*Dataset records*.
----

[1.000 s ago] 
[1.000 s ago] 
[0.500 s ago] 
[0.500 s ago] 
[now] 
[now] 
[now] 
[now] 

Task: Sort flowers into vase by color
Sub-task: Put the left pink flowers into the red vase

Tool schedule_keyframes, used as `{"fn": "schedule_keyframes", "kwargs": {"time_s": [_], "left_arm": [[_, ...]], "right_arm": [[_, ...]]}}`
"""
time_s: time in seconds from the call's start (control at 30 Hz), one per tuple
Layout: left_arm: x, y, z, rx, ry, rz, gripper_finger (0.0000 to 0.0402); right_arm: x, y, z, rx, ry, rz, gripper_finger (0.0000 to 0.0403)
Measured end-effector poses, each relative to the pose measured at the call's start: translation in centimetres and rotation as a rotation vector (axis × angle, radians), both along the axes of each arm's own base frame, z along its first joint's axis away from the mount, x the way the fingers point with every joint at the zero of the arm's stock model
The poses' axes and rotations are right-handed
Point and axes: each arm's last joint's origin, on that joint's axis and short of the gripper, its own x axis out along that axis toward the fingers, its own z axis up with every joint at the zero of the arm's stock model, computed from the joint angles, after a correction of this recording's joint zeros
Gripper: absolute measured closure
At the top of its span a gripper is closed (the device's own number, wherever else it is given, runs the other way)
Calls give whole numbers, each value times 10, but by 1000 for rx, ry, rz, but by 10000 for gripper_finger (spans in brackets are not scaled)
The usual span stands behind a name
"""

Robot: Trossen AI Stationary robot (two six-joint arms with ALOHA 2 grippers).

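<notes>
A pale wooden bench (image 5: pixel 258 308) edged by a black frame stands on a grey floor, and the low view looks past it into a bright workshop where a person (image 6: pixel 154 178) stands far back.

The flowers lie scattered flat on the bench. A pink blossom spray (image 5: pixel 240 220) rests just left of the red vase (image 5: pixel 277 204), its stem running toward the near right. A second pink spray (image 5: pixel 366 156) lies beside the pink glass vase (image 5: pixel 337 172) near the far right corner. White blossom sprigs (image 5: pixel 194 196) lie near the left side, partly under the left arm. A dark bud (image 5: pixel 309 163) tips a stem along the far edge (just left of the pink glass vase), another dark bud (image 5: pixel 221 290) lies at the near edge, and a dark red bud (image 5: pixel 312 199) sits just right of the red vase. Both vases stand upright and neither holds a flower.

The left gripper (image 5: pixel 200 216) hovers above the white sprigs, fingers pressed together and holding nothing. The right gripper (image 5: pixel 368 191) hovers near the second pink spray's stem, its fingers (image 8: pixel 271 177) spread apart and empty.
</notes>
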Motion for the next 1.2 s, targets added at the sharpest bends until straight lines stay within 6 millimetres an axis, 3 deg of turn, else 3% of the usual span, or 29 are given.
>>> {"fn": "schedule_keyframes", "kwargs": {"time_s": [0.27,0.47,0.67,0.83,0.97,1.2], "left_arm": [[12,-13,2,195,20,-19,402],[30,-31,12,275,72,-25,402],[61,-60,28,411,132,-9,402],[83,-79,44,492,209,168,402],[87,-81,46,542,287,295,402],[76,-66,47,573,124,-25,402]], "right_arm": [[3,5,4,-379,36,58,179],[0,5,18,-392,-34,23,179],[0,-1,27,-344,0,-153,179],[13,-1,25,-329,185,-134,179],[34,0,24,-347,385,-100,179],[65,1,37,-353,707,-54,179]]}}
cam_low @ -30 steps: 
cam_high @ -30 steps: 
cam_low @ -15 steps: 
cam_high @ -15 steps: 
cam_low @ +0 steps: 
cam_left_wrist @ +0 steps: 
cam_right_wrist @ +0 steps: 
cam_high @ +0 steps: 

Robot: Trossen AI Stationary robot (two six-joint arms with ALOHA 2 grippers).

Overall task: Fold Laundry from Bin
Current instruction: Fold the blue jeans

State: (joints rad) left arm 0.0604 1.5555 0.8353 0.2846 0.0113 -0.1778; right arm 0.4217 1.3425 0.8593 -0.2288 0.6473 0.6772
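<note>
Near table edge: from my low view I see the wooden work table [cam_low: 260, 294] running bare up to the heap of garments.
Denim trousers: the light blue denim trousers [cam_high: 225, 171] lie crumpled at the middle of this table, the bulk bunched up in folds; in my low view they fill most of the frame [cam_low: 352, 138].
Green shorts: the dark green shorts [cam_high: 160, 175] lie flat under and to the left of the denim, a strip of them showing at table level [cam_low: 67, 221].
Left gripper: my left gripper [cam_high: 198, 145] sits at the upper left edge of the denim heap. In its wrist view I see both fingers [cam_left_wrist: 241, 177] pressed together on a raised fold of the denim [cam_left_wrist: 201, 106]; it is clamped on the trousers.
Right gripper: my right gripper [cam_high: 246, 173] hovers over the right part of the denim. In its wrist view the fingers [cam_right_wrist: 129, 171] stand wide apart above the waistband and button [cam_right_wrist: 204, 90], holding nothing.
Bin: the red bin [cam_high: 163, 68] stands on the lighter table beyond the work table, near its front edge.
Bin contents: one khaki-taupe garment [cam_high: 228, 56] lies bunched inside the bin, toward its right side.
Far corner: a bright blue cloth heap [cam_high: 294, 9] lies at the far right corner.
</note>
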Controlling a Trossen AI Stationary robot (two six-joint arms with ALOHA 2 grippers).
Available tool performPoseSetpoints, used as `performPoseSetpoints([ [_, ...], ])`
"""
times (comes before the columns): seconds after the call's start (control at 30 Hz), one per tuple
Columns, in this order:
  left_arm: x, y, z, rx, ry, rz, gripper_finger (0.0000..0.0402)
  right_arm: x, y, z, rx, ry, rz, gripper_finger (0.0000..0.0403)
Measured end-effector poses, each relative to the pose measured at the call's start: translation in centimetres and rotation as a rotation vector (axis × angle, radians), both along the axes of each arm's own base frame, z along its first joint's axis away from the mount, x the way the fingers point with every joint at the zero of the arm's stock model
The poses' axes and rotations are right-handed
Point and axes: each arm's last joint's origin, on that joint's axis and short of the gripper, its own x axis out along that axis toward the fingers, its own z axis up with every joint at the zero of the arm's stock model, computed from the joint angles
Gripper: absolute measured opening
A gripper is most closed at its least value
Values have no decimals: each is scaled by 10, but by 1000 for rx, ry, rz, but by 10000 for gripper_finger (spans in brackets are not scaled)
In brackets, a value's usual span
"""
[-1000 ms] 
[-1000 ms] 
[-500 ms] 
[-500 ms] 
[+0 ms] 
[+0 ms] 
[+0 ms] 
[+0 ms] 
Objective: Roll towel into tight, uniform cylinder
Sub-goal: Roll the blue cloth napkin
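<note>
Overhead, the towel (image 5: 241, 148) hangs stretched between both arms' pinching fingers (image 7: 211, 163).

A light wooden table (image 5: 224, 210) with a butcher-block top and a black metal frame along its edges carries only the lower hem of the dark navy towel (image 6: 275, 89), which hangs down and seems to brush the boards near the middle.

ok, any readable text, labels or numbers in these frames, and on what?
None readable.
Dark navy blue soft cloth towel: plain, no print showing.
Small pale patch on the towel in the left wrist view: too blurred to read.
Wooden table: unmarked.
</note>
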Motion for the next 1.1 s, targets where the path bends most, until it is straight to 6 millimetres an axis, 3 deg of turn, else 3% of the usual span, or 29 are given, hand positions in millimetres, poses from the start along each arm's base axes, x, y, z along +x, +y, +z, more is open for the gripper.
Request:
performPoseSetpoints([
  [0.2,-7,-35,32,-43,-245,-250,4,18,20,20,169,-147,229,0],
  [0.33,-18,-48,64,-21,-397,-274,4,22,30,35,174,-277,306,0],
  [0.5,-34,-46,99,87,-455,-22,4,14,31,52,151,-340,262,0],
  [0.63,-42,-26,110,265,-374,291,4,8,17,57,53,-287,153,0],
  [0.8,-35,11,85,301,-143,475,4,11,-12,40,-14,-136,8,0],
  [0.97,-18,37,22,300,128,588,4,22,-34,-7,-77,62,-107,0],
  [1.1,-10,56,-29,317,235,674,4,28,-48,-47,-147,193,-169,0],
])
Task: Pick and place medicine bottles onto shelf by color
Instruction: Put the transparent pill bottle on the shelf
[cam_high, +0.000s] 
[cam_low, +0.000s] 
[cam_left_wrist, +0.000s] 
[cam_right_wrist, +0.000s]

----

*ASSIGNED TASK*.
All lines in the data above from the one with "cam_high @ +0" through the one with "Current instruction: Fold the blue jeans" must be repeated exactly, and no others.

*EXERCISE OUTPUT*.
cam_high @ +0 steps: 

Robot: Trossen AI Stationary robot (two six-joint arms with ALOHA 2 grippers).

Overall task: Fold Laundry from Bin
Current instruction: Fold the blue jeans

This exercise requires no further response.